Hi, can you please add a title?

desire2020 · 2024-03-11T05:44:21Z

I've encountered this bug too. After inspection, it feels to me the following implementation in the current stable release is related:

#In deepspeed/runtime/zero/stage_1_and_2.py

    def complete_grad_norm_calculation_for_cpu_offload(self, params):
        total_norm = 0.0
        norm_type = 2.0
        for p in params:
            # Pipeline parallelism may replicate parameters. Avoid multi-counting.
            if hasattr(p, PIPE_REPLICATED) and p.ds_pipe_replicated:
                continue

            if is_model_parallel_parameter(p) or (self.model_parallel_rank == 0):
                param_id = self.get_param_id(p)
                # as some model have trainable parameters but skipped in training,
                # their backward hooks in self.create_reduce_and_remove_grad_hooks() will not run,
                # so they have no norm_for_param_grads
                if param_id in self.norm_for_param_grads:
                    param_norm = self.norm_for_param_grads[param_id]
                    total_norm += param_norm.item()**2
                else:
                    # As unused parameters in modules may not be expected sometimes,
                    # add an explicit error msg when it occurred and an option to
                    # avoid the error
                    assert self.ignore_unused_parameters, """
                        This assert indicates that your module has parameters that
                        were not used in producing loss.
                        You can avoid this assert by
                        (1) enable ignore_unused_parameters option in zero_optimization config;
                        (2) making sure all trainable parameters and `forward` function
                            outputs participate in calculating loss.
                    """

        # Sum across all model parallel GPUs.
        total_norm_cuda = get_accelerator().FloatTensor([float(total_norm)])
        dist.all_reduce(total_norm_cuda, op=dist.ReduceOp.SUM, group=self.dp_process_group)

        self._model_parallel_all_reduce(tensor=total_norm_cuda, op=dist.ReduceOp.SUM)

        total_norm = total_norm_cuda[0].item()**(1. / norm_type)

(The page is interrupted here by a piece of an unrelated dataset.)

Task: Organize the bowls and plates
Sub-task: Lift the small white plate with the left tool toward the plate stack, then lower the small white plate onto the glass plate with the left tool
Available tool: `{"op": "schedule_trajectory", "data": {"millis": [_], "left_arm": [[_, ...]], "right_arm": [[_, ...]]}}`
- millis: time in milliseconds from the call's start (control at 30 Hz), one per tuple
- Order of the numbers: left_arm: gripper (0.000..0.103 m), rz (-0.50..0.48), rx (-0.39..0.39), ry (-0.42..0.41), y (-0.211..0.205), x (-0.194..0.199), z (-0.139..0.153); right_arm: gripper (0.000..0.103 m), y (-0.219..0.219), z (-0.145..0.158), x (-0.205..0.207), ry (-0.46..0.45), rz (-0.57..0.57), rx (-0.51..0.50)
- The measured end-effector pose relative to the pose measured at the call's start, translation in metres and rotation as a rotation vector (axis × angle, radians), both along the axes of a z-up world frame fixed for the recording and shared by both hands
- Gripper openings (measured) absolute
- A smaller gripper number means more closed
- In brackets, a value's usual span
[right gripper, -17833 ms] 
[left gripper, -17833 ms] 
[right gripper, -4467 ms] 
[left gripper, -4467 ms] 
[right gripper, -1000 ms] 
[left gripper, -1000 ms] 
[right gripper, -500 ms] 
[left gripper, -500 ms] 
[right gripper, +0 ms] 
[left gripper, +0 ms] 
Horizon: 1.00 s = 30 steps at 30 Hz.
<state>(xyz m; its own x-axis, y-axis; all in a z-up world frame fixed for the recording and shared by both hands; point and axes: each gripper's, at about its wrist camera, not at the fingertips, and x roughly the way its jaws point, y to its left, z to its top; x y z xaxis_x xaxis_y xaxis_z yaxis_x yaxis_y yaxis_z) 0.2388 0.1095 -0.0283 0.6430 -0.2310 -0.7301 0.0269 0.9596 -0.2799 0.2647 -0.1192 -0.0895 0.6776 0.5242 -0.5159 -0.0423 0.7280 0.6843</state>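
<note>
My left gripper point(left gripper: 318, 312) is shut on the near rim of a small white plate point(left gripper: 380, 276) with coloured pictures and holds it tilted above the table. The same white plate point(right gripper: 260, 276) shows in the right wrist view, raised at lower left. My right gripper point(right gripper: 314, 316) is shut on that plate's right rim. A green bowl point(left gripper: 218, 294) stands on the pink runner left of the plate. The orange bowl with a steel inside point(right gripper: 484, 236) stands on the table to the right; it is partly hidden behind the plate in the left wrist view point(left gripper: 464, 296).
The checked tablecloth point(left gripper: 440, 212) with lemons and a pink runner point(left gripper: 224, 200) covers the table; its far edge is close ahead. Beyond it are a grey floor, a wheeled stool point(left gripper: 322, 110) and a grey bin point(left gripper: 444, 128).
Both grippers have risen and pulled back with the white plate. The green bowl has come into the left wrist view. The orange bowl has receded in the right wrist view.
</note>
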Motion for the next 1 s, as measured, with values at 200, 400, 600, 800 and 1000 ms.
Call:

        if total_norm == float('inf') or total_norm == -float('inf') or total_norm != total_norm:
            total_norm = -1

        return total_norm

Here, when gradient or its norm overflows, it seems the current implementation will return an integer "-1", which should be handled afterwards by special judgements. However, this is NEVER correctly handled elsewhere, cause the reported bug. When this bug happens, the current iteration of training is already non-recoverably broken. So while we should still break the training loop here, I'd suggest an exception with necessary information (e.g. checking the numerical stability of the algorithm, etc) for the user to debug instead of the current uninformative log info.

yiranma0 · 2024-05-17T20:04:12Z

Any progress? I encountered the same bug when using zero2-offload, while zero3-offload works correctly.

ShuaHousetable · 2024-06-21T14:50:17Z

I would also love an update on this, zero2 offloading doesn't work for me as well, with the same error.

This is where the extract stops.